'Nostalgie IV', Oil, ashes and charcoal on burned panel.
I do not subscribe to this idea that one medium is inferior
to another, that because of personal preference or belief in the superiority of
a medium one can privilege one over the other.
Typically this kind of privileging has to do with one’s belief in
commodification or authenticity or even identity (gender roles or otherwise).
Within each medium is a notion of the pure and authentic vs the commodified and
naturalized, the radical vs the reactionary, the medium of action vs the
reactive medium (if you like Nietzche for example). I also don’t subscribe to the notion of
radical art as coming only from the ‘less privileged’ or the ‘marginalized’
mediums. This, in a complete 360 degree
turn manages only to privilege those forms of art vs the others, not in any
sort of radical shift, but rather in a totally normalized way. Privileging certain forms of art turns those
forms into the ‘Other.’ Given the amount
of time, space, media attention that these ‘other’ mediums receive in the
institutional system and outside of it, this argument is completely out of its
own element. What am I talking about
specifically? Since the late 1960s the
‘marginal’ mediums have historically been performance, video, installation,
conceptual, and ephemeral art.
Institutions typically refer to the university, the museum, the
gallery. Interestingly however, because
of the institutionalization of theory via its embedding within the university
in the 1970s, these marginal mediums became the preferred mediums of the
institutions themselves. This did not
happen overnight, but to be certain, video art is today no less inferior than
painting, and sculpture is not less superior than performance. The institutionalization of all these media
made certain that the edge that each once had have been thoroughly blunted and
the radical was turned into the merely consequential. What seems like an innocuous enough notion of
levelling of the playing field appears in actuality as a push for the
privileging of a different form of art. But why? If identity politics is to be believed the
reason for this privileging of the ‘other’ media is not because of what they
are but because of what they represent.
Painting and sculpture represent the old world, the conservative,
hierarchical, patriarchal system of oppression while performance and video
represent progress and inclusivity. The
strangest operation is at work here however.

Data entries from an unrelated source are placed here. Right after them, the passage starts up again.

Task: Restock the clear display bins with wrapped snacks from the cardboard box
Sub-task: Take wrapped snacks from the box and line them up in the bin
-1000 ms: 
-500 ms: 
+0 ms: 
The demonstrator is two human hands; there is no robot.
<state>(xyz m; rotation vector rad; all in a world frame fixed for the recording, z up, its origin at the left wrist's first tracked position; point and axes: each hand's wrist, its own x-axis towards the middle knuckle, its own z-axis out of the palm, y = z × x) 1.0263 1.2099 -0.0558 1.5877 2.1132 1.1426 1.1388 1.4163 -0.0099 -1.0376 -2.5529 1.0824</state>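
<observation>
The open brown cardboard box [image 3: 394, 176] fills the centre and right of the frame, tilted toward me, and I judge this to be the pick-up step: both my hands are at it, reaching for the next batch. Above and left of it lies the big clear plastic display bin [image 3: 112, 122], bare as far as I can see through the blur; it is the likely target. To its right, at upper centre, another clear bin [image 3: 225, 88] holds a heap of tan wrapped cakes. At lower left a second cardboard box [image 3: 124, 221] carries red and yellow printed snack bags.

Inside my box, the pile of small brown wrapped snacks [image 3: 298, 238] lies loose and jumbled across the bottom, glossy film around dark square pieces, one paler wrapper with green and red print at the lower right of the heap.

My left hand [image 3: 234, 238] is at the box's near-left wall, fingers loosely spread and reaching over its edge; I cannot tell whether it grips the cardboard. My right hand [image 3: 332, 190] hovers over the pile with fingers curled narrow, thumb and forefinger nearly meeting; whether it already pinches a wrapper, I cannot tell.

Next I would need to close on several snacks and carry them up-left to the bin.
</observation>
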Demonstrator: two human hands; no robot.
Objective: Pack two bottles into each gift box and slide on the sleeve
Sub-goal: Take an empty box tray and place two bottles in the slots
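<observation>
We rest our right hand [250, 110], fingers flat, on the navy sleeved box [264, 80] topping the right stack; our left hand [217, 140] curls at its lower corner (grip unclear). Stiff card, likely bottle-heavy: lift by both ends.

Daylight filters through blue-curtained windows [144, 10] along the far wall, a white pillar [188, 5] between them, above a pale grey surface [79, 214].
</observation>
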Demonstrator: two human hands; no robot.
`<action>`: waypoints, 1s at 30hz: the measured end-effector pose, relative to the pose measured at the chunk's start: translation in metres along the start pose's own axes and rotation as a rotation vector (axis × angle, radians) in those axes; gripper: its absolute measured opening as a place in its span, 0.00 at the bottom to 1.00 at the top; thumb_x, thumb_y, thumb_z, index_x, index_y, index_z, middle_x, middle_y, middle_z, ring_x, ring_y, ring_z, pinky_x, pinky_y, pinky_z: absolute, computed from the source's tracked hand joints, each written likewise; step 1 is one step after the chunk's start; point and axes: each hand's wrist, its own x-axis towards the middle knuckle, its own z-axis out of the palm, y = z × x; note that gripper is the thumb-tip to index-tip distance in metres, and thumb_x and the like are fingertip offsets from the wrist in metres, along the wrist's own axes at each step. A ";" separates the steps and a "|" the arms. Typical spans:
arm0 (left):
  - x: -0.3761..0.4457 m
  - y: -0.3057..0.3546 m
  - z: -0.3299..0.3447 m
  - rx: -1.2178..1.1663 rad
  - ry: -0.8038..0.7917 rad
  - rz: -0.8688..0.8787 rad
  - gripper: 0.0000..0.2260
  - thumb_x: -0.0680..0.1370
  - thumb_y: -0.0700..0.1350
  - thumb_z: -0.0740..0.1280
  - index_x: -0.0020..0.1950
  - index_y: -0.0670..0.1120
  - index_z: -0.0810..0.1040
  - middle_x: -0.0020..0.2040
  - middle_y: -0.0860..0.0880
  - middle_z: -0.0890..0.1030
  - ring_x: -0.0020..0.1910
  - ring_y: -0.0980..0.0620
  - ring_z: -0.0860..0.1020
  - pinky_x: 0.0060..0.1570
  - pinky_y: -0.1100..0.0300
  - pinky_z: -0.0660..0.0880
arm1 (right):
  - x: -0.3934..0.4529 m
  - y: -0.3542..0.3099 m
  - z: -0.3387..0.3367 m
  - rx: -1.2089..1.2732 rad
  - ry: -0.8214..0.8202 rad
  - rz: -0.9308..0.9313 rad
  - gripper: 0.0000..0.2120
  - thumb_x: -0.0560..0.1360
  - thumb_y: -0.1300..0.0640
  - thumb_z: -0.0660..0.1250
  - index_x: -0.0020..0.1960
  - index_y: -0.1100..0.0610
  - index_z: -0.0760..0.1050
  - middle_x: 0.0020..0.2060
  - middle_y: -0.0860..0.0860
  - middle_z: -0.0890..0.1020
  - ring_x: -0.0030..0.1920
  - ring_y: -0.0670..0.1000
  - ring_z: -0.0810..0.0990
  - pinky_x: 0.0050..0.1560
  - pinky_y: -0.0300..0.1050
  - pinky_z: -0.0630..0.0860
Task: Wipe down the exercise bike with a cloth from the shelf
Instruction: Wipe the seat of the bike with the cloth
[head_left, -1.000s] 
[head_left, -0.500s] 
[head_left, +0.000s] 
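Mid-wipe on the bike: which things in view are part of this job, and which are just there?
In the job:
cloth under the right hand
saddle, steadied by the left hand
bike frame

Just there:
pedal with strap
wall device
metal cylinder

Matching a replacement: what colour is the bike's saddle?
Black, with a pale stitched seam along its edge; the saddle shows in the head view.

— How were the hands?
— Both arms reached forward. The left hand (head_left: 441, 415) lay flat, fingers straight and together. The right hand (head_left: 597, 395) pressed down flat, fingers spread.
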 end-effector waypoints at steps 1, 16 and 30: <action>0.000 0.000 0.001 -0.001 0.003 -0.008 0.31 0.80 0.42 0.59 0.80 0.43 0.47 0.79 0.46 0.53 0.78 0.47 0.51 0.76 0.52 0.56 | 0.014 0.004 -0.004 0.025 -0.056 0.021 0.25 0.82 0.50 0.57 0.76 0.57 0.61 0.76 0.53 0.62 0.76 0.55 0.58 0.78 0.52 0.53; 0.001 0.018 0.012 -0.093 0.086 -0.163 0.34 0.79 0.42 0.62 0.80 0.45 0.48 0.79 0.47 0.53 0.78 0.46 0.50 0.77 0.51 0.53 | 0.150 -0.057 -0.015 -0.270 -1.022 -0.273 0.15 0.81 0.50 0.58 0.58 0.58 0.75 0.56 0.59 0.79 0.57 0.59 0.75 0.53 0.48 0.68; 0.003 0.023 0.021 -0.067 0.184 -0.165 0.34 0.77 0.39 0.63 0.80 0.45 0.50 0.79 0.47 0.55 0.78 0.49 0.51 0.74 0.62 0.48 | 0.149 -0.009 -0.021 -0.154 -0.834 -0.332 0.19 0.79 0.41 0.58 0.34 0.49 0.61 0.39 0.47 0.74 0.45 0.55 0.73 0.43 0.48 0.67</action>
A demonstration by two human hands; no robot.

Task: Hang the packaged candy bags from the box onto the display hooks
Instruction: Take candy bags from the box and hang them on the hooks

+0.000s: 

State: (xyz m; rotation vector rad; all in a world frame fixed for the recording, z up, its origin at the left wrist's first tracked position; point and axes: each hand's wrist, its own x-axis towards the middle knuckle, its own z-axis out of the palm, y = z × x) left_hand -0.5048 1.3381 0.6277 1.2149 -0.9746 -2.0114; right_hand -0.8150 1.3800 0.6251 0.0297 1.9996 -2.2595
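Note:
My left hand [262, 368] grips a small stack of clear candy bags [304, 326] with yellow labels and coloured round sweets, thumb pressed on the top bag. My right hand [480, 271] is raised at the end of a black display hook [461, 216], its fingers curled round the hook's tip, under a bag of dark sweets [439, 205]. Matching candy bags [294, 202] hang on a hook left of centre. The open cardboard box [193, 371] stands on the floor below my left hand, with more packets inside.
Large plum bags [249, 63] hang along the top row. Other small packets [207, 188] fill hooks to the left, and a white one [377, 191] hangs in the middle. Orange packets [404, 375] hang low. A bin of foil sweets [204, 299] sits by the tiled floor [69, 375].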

While ephemeral arts seem to operate in the realm of equality and
universality while contending that painting and sculpture might in some way be
elitist because of their ties to money, such as corporate funds, private
collections, and so on (and this is in fact true, but this is not why they are
elitist), they themselves focus on particularity in the forms of identity as
opposed to the universalist ideals of their earlier incarnations, becoming
elitist in their own right.
Personally I believe that identity theory is anything but a usable
theory for going forward. Identity
politics with its focus on the body, gender, orientation, race, only deflects
the issues without solving any of them.
It is a dead end in the institutionalized knowledge and commercial
structure of the art world. While I
understand the urgency and vehemence of the proponents and I am absolutely
behind the struggle for equality for all races and genders, I believe that this
is a fight that cannot be fought and won in the realm of art, at least not
until major ruptures and cracks appear in the institutional system. We must remember that systems are created to
absorb and nullify dissent. What are we
accomplishing by creating an institution out of identity politics? Only an arena in which individuals must
prostrate themselves within a guilt ridden spectacle of a type of struggle
session that leaves everyone equally guilty and equally culpable.
So this is why I paint.
It is not a political or social belief, but rather a belief in the
medium itself as a vehicle for a deeper truth, and this goes for all other
mediums. Each medium has within it the
potential for a deeper meaning and a type of truth that is masked by the false
consciousness that we give it when we make it into an institution. The new paintings are a result of years of
trial and error, thinking and experience and lots of reading. By going through many mediums I’ve arrived a
point in which I was able to get rid of a lot of excessive ‘stuff’ like color
and the need to say everything all at once in every piece. The work is narrowed and shows bit by bit the
whole picture. While these paintings are
mostly of smoke clouds from local wildfires, painted from photographs I took
myself, they refer to much more than that, memory, nostalgia, the terrible and
the beautiful sides of nature and so on.
The truth is somewhere in there, but very difficult to dig out.